Senior Clinical Data Manager

About The Position

Requirements

• Bachelor’s degree or higher in biomedical sciences, life sciences, computer science or related discipline — or equivalent relevant experience.
• Min of 5 years of experience in clinical data management or a related role within the pharmaceutical, biotechnology, or medical device industries.
• Excellent attention to detail.
• Excellent written and verbal communication skills.
• Strong knowledge of data management best practices & technologies as applied to clinical trials.
• Excellent communication and interpersonal skills to collaborate with cross- functional internal and external teams.
• Strong understanding of clinical trial process and protocols documents (protocols, statistical analysis plans, CRFs, study reports) and processes.
• Strong analytical and problem solving skills.
• Independent and autonomous project oversight skills.

Responsibilities

• Ensure appropriate resources are allocated to complete all DM activities on time and budget.
• Prepare DM trial documentation (DMP, DB Specifications, Edit check specifications, CCGs, DTAs).
• Ensure effective UAT is performed.
• Write external vendor reconciliation specifications for programming reconciliation outputs (e.g.

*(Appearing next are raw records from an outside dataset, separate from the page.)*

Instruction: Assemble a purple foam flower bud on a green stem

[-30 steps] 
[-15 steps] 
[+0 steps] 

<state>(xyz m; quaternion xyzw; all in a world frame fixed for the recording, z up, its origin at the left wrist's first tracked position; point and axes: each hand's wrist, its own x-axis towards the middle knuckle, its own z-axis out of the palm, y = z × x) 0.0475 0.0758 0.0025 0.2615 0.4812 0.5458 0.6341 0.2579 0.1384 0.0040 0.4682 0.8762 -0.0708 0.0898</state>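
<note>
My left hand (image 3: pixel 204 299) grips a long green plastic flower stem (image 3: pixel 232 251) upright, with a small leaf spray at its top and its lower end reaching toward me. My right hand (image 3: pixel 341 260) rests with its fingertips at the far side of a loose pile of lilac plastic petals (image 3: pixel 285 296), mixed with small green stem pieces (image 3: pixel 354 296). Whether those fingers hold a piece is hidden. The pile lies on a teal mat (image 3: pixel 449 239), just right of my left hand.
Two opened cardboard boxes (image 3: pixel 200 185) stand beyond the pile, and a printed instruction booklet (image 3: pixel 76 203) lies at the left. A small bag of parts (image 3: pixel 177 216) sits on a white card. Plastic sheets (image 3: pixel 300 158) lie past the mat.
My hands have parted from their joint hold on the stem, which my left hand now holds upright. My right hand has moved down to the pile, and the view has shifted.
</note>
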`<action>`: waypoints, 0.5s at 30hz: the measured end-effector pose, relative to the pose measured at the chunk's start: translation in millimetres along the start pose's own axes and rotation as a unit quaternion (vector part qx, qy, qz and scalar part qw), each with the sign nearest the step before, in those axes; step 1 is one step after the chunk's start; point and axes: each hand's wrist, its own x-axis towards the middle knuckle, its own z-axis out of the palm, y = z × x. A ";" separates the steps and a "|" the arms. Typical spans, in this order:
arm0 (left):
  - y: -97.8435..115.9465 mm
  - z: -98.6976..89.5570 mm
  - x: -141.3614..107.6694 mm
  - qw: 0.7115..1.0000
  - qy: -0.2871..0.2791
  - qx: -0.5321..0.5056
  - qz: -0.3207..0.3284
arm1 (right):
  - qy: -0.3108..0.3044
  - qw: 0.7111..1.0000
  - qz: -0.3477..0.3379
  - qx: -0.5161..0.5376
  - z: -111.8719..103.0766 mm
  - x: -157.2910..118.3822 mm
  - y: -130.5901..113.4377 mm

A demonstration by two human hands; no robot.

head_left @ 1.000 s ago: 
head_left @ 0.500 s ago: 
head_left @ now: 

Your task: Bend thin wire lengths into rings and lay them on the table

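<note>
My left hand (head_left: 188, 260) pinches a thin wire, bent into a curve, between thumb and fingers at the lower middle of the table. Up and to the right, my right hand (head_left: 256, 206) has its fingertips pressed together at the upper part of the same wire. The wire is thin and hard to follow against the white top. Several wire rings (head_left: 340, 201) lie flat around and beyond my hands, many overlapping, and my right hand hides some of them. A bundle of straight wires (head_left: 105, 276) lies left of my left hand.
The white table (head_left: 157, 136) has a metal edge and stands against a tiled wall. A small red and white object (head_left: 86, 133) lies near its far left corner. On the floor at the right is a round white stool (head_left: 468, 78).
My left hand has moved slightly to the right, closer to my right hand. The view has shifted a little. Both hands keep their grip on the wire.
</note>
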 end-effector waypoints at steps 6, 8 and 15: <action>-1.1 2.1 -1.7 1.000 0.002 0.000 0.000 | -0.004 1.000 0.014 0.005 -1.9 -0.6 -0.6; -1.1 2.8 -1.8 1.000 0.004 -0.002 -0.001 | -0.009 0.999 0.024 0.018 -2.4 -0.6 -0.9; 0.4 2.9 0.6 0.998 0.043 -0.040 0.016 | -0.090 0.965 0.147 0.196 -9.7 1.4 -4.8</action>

Serious Adverse Events, IRT, Central Laboratory).
• Oversee data cleaning activities.
• Produce metrics to monitor progress of trial activities.
• Ensure all database lock activities are completed on time.
• Represent Worldwide DM at both internal and external study meeting calls, including providing input.
• Monitor project scope, budgets and risks and alert DM Management of any concerns.
• Liaise with DM Management at regular intervals to discuss progress and any issues outstanding (e.g. during Project Review Meetings).
• Collaborate with internal Worldwide departments working on the same project.
• Provide feedback on process improvements to DM Management and/or SMEs.
• Participate in and lead process reviews.
• Provide training, support and mentorship to other members of the DM department.
• Participate as necessary in sponsor audits, regulatory authority inspections and other third party meetings.
• Perform other duties as assigned.

Benefits

• We believe everyone plays an important role in making a world of difference for patients and their caregivers.
• From our hands-on, accessible leaders, to our cohesive and supportive teams, we are committed to enabling professionals from all backgrounds and experiences to succeed.
• We prioritize cultivating a diverse and inclusive environment that continues to promote collaboration and creativity.
• We are proud to be a workplace where people thrive by being themselves and are inspired to do their best work every day.
• We love knowing that someone is going to have a better life because of the work we do.
• We know that when our employees feel appreciated and included, they can be more creative, innovative, and successful.
• We’re on a mission to hire the very best and are committed to creating exceptional employee experiences where everyone is respected and has access to equal opportunity.
• We provide equal employment opportunities to all employees and applicants regardless of race, color, ethnicity, ancestry, religion, national origin, gender, sex, gender identity or expression, sexual orientation, age, citizenship, marital or parental status, disability, military status, or other class protected by applicable law.